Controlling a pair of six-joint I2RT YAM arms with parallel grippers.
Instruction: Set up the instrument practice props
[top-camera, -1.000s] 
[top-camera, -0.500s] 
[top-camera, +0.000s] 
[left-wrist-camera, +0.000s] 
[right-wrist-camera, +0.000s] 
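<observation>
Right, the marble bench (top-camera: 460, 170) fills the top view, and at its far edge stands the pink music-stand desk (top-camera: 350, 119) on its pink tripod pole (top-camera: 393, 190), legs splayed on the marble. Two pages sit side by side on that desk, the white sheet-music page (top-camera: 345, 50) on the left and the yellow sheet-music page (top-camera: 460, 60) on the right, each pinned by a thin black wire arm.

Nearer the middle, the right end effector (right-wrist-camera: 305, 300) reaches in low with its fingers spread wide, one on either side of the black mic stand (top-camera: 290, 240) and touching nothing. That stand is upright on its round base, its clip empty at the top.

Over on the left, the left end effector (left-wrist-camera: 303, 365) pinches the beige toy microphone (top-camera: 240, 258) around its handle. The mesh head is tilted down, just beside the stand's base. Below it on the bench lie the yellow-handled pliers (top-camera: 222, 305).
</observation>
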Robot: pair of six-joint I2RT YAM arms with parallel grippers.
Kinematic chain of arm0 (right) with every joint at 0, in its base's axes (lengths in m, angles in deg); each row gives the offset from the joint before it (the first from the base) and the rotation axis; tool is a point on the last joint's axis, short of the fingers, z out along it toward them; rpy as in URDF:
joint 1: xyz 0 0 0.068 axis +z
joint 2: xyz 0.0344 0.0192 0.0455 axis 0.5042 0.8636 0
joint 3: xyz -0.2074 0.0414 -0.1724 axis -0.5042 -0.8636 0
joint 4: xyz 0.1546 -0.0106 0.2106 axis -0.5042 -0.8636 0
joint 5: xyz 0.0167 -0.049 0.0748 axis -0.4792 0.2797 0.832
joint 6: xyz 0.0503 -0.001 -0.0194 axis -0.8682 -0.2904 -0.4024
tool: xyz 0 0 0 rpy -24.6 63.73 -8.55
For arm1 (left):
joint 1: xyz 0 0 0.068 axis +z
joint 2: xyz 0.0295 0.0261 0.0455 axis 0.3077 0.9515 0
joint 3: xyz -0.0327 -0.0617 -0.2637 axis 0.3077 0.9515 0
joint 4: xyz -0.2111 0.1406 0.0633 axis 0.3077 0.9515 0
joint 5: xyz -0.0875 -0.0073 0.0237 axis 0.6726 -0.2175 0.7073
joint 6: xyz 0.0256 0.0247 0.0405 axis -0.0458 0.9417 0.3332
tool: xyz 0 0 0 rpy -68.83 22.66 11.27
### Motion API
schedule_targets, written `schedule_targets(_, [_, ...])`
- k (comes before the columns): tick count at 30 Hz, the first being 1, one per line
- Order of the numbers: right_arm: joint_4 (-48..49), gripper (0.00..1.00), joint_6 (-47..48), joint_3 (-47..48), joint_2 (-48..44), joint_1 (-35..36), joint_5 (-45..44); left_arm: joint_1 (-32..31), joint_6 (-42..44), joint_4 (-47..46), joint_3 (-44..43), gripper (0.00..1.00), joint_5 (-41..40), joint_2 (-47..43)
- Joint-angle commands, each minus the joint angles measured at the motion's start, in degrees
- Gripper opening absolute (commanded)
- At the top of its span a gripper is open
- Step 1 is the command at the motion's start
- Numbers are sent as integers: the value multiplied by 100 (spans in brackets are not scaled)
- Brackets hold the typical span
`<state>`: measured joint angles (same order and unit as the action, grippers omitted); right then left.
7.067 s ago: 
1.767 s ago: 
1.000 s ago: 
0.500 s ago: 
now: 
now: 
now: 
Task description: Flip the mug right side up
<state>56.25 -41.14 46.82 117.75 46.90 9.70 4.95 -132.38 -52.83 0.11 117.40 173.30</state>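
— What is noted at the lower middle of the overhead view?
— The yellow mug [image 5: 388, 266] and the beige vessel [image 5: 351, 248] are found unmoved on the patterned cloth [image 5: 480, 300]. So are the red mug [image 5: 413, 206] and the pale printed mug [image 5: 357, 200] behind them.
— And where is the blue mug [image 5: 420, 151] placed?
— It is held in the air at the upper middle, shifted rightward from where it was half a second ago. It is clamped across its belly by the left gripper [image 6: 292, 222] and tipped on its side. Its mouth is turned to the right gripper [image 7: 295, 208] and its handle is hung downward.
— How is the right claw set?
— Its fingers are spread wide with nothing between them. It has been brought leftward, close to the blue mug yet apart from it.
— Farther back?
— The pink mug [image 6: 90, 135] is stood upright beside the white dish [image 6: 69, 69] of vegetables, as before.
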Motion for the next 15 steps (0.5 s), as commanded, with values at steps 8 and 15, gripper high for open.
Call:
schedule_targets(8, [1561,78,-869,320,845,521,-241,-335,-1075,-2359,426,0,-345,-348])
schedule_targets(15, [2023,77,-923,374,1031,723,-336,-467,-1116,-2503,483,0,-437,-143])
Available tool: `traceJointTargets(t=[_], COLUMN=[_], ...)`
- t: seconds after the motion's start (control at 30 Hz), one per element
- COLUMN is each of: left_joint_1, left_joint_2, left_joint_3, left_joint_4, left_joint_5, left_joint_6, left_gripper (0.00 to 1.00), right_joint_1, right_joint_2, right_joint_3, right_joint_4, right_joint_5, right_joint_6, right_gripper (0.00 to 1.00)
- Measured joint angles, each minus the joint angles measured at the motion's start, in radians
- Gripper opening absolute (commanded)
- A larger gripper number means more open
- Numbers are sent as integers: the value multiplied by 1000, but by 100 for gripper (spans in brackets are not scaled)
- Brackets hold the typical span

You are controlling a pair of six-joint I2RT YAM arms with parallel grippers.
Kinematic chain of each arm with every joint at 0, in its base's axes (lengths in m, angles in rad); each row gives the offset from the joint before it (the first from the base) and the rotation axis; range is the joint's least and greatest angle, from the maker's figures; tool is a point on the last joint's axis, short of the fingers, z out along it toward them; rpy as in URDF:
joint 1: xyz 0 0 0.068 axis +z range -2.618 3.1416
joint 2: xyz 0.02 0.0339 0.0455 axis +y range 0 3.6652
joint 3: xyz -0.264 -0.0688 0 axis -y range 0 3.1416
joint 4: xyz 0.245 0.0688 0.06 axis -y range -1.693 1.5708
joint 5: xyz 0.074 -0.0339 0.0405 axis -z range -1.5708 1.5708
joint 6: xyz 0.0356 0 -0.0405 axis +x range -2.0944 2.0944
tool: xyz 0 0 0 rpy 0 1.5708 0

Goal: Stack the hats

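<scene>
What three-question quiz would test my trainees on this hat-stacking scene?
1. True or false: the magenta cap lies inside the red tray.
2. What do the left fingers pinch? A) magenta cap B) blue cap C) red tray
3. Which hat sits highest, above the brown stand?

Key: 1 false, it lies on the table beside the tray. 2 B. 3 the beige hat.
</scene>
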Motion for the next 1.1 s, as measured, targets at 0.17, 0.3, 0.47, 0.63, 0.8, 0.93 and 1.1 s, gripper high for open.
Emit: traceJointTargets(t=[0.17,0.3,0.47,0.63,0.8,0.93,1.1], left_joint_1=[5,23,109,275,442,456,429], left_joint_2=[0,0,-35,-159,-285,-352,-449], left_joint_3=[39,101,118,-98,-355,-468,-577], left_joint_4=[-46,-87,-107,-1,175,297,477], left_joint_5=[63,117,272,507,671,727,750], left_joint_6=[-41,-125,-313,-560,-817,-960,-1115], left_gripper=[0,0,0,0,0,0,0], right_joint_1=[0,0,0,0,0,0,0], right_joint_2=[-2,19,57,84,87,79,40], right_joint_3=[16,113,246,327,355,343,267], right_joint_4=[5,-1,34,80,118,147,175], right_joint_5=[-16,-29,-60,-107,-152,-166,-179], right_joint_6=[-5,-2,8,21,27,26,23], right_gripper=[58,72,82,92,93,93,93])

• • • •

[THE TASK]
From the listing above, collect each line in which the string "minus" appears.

[TASK RESULT]
- Joint-angle commands, each minus the joint angles measured at the motion's start, in degrees
- Measured joint angles, each minus the joint angles measured at the motion's start, in radians

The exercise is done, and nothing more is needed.